* PROBLEM TO WORK ON: Every line below must be reproduced exactly; no pictures are to be included.

* STORED DATA:

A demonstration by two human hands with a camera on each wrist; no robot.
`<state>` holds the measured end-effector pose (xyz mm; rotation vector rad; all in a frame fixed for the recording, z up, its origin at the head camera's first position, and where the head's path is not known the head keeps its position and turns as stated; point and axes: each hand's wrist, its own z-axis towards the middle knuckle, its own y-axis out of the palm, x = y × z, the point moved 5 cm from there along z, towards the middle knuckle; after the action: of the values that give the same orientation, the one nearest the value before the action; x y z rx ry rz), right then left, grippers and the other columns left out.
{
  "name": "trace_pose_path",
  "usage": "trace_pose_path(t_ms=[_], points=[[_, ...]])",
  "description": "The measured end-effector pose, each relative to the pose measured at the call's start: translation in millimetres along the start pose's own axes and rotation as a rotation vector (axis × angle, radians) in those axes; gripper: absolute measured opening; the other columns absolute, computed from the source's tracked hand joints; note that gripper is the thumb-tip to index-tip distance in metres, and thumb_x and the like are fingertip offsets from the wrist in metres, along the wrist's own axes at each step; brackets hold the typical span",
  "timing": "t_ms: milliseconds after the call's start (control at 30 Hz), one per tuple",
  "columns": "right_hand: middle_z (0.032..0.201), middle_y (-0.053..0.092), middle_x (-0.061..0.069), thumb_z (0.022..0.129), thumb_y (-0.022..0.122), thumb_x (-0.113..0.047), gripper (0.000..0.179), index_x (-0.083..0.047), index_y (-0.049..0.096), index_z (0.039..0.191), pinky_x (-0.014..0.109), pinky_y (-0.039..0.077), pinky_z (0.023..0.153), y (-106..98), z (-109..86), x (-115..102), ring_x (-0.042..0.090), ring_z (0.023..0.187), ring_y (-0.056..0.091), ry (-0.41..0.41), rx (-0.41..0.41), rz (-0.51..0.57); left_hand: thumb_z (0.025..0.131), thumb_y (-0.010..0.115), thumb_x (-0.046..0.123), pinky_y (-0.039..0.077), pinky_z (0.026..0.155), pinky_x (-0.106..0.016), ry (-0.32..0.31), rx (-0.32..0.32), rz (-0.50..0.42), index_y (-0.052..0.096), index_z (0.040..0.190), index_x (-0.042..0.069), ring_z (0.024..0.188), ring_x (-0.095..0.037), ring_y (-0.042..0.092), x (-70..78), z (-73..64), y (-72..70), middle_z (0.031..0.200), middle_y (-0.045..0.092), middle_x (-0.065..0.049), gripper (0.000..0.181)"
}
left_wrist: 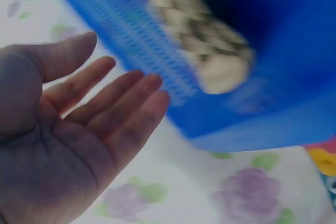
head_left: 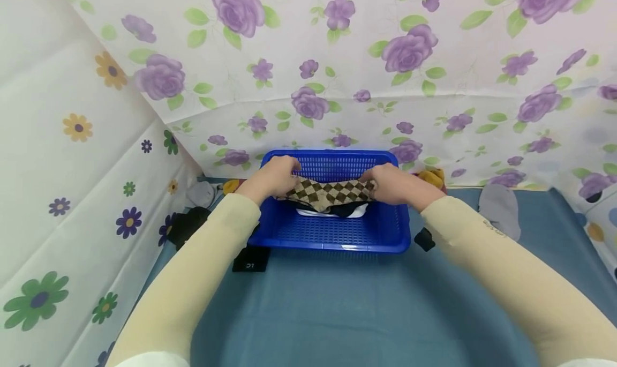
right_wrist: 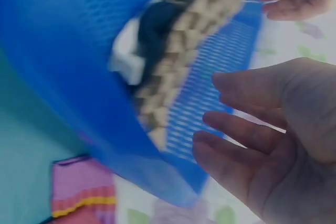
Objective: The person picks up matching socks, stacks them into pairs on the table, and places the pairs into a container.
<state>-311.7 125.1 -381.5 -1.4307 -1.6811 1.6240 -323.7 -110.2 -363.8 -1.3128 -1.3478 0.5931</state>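
Note:
A beige and brown checkered cloth point(head_left: 332, 194) lies stretched across a blue perforated plastic basket point(head_left: 332, 246). Black fabric point(head_left: 344, 210) and a white piece point(head_left: 359, 211) show just in front of it. My left hand point(head_left: 276, 178) is over the basket's left side, beside one end of the cloth. At the other end is my right hand point(head_left: 391, 184). In the left wrist view, the left hand point(left_wrist: 105, 129) has its fingers extended, apart from the cloth. The right hand point(right_wrist: 268, 140) likewise shows loosely bent fingers with nothing between them.
Around the basket on the blue floor covering point(head_left: 356, 308) lie a grey item point(head_left: 498, 209), a small black item point(head_left: 424, 239), a black piece marked LC point(head_left: 250, 260) and dark fabric point(head_left: 188, 225). A striped pink knit piece point(right_wrist: 84, 187) is beside it. Flower-patterned sheeting point(head_left: 308, 61) rises behind.

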Motion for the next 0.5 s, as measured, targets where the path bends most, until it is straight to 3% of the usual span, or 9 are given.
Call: trace_pose_path(t_ms=[100,200,333,433,500], points=[[0.127,0.058,0.013,0.091,0.058,-0.016,0.037,-0.010,0.057,0.127,0.039,0.050,0.079,-20.8,-15.5,-4.5,0.023,0.085,0.064,-0.033,0.089,0.026,0.096,0.052,0.024,0.048,0.077,-0.037,0.044,0.129,-0.013,0.052,0.130,0.012,0.088,-0.021,0.062,20.4,-15.8,-13.6,0.128,0.057,-0.008,0.036],[0.127,0.059,0.010,0.091,0.059,-0.018,0.036,-0.012,0.058,0.126,0.032,0.047,0.069,-38.5,-35.9,-6.1,0.016,0.052,0.053,-0.057,0.205,0.038,0.095,0.053,0.025,0.049,0.075,-0.035,0.088,0.261,-0.009,0.055,0.126,0.014,0.084,-0.018,0.061,41.0,-36.1,-22.6,0.124,0.059,-0.006,0.033],[0.127,0.059,0.007,0.090,0.060,-0.018,0.033,-0.013,0.059,0.123,0.033,0.050,0.066,-52.8,-70.5,-3.2,0.014,0.056,0.057,-0.080,0.362,0.055,0.094,0.055,0.026,0.050,0.072,-0.032,0.153,0.405,0.003,0.058,0.122,0.017,0.090,-0.013,0.060,63.7,-64.1,-23.2,0.122,0.061,-0.004,0.029],[0.120,0.062,0.006,0.090,0.062,-0.019,0.028,-0.015,0.062,0.118,0.039,0.053,0.071,-54.0,-98.5,1.1,0.016,0.081,0.063,-0.083,0.484,0.060,0.094,0.055,0.029,0.051,0.071,-0.031,0.193,0.480,-0.002,0.061,0.118,0.019,0.091,-0.012,0.060,73.9,-85.1,-16.7,0.118,0.062,-0.001,0.026],[0.115,0.064,0.005,0.089,0.063,-0.019,0.025,-0.015,0.064,0.114,0.040,0.052,0.071,-50.9,-115.9,4.1,0.017,0.085,0.062,-0.087,0.560,0.060,0.094,0.056,0.030,0.051,0.071,-0.031,0.206,0.521,-0.018,0.063,0.115,0.020,0.093,-0.011,0.059,77.8,-98.1,-9.8,0.116,0.063,0.000,0.025]])
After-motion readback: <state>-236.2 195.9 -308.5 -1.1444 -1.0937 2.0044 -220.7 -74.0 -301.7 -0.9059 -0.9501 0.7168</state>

* EXERCISE RESPONSE:
A demonstration by two human hands with a camera on each wrist; no robot.
`<state>` holds the measured end-effector pose (xyz mm; rotation vector rad; all in a frame fixed for the recording, z up, its origin at the head camera's first position, and where the head's path is not known the head keeps its position and turns as stated; point and axes: each hand's wrist, its own z-axis towards the middle knuckle, its own y-axis out of the palm, x = y × z, the point moved 5 cm from there along z, towards the middle knuckle; after the action: of the values that give the same orientation, the one nearest the value before the action; x y z rx ry rz), right then left, grippers and the other columns left out.
{
  "name": "trace_pose_path",
  "usage": "trace_pose_path(t_ms=[_], points=[[_, ...]])",
  "description": "The measured end-effector pose, each relative to the pose measured at the call's start: translation in millimetres along the start pose's own axes and rotation as a rotation vector (axis × angle, radians) in those axes; gripper: absolute measured opening; the other columns absolute, computed from the source's tracked hand joints; note that gripper is the thumb-tip to index-tip distance in metres, and thumb_x and the like are fingertip offsets from the wrist in metres, along the wrist's own axes at each step; brackets hold the typical span",
  "timing": "t_ms: milliseconds after the call's start (control at 30 Hz), one per tuple",
  "columns": "right_hand: middle_z (0.032..0.201), middle_y (-0.053..0.092), middle_x (-0.061..0.069), thumb_z (0.022..0.129), thumb_y (-0.022..0.122), thumb_x (-0.113..0.047), gripper (0.000..0.179), index_x (-0.083..0.047), index_y (-0.049..0.096), index_z (0.039..0.191), pinky_x (-0.014..0.109), pinky_y (-0.039..0.077), pinky_z (0.023..0.153), y (-106..98), z (-109..86), x (-115..102), ring_x (-0.042..0.090), ring_z (0.023..0.187), ring_y (-0.056..0.091), ry (-0.41..0.41), rx (-0.41..0.41), rz (-0.51..0.57); left_hand: thumb_z (0.025..0.131), thumb_y (-0.010..0.115), thumb_x (-0.046..0.123), pinky_y (-0.039..0.077), pinky_z (0.026..0.155), pinky_x (-0.106..0.016), ry (-0.32..0.31), rx (-0.32..0.32), rz (-0.50..0.42), index_y (-0.052..0.096), index_z (0.040..0.190), index_x (-0.042..0.069), ring_z (0.024..0.188), ring_x (-0.095..0.037), ring_y (-0.042..0.092), x (-70..78), z (-73..64), y (-72..70), middle_z (0.031..0.200), middle_y (-0.045..0.092), middle_x (-0.065..0.049), gripper (0.000..0.181)"
}
left_wrist: 
head_left: 
right_wrist: 
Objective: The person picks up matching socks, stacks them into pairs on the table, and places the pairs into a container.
<state>-311.7 125.1 -381.5 -1.4307 -1.6811 1.6240 -323.7 -110.2 -363.8 -1.3128 -1.3478 0.5931</state>
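Note:
A beige and brown checkered cloth point(head_left: 332, 194) lies stretched across a blue perforated plastic basket point(head_left: 332, 246). Black fabric point(head_left: 344, 210) and a white piece point(head_left: 359, 211) show just in front of it. My left hand point(head_left: 276, 178) is over the basket's left side, beside one end of the cloth. At the other end is my right hand point(head_left: 391, 184). In the left wrist view, the left hand point(left_wrist: 105, 129) has its fingers extended, apart from the cloth. The right hand point(right_wrist: 268, 140) likewise shows loosely bent fingers with nothing between them.
Around the basket on the blue floor covering point(head_left: 356, 308) lie a grey item point(head_left: 498, 209), a small black item point(head_left: 424, 239), a black piece marked LC point(head_left: 250, 260) and dark fabric point(head_left: 188, 225). A striped pink knit piece point(right_wrist: 84, 187) is beside it. Flower-patterned sheeting point(head_left: 308, 61) rises behind.
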
Motion for the next 0.5 s, as measured, targets where the path bends most, until it is straight to 3% of the usual span, or 9 are given.
Call: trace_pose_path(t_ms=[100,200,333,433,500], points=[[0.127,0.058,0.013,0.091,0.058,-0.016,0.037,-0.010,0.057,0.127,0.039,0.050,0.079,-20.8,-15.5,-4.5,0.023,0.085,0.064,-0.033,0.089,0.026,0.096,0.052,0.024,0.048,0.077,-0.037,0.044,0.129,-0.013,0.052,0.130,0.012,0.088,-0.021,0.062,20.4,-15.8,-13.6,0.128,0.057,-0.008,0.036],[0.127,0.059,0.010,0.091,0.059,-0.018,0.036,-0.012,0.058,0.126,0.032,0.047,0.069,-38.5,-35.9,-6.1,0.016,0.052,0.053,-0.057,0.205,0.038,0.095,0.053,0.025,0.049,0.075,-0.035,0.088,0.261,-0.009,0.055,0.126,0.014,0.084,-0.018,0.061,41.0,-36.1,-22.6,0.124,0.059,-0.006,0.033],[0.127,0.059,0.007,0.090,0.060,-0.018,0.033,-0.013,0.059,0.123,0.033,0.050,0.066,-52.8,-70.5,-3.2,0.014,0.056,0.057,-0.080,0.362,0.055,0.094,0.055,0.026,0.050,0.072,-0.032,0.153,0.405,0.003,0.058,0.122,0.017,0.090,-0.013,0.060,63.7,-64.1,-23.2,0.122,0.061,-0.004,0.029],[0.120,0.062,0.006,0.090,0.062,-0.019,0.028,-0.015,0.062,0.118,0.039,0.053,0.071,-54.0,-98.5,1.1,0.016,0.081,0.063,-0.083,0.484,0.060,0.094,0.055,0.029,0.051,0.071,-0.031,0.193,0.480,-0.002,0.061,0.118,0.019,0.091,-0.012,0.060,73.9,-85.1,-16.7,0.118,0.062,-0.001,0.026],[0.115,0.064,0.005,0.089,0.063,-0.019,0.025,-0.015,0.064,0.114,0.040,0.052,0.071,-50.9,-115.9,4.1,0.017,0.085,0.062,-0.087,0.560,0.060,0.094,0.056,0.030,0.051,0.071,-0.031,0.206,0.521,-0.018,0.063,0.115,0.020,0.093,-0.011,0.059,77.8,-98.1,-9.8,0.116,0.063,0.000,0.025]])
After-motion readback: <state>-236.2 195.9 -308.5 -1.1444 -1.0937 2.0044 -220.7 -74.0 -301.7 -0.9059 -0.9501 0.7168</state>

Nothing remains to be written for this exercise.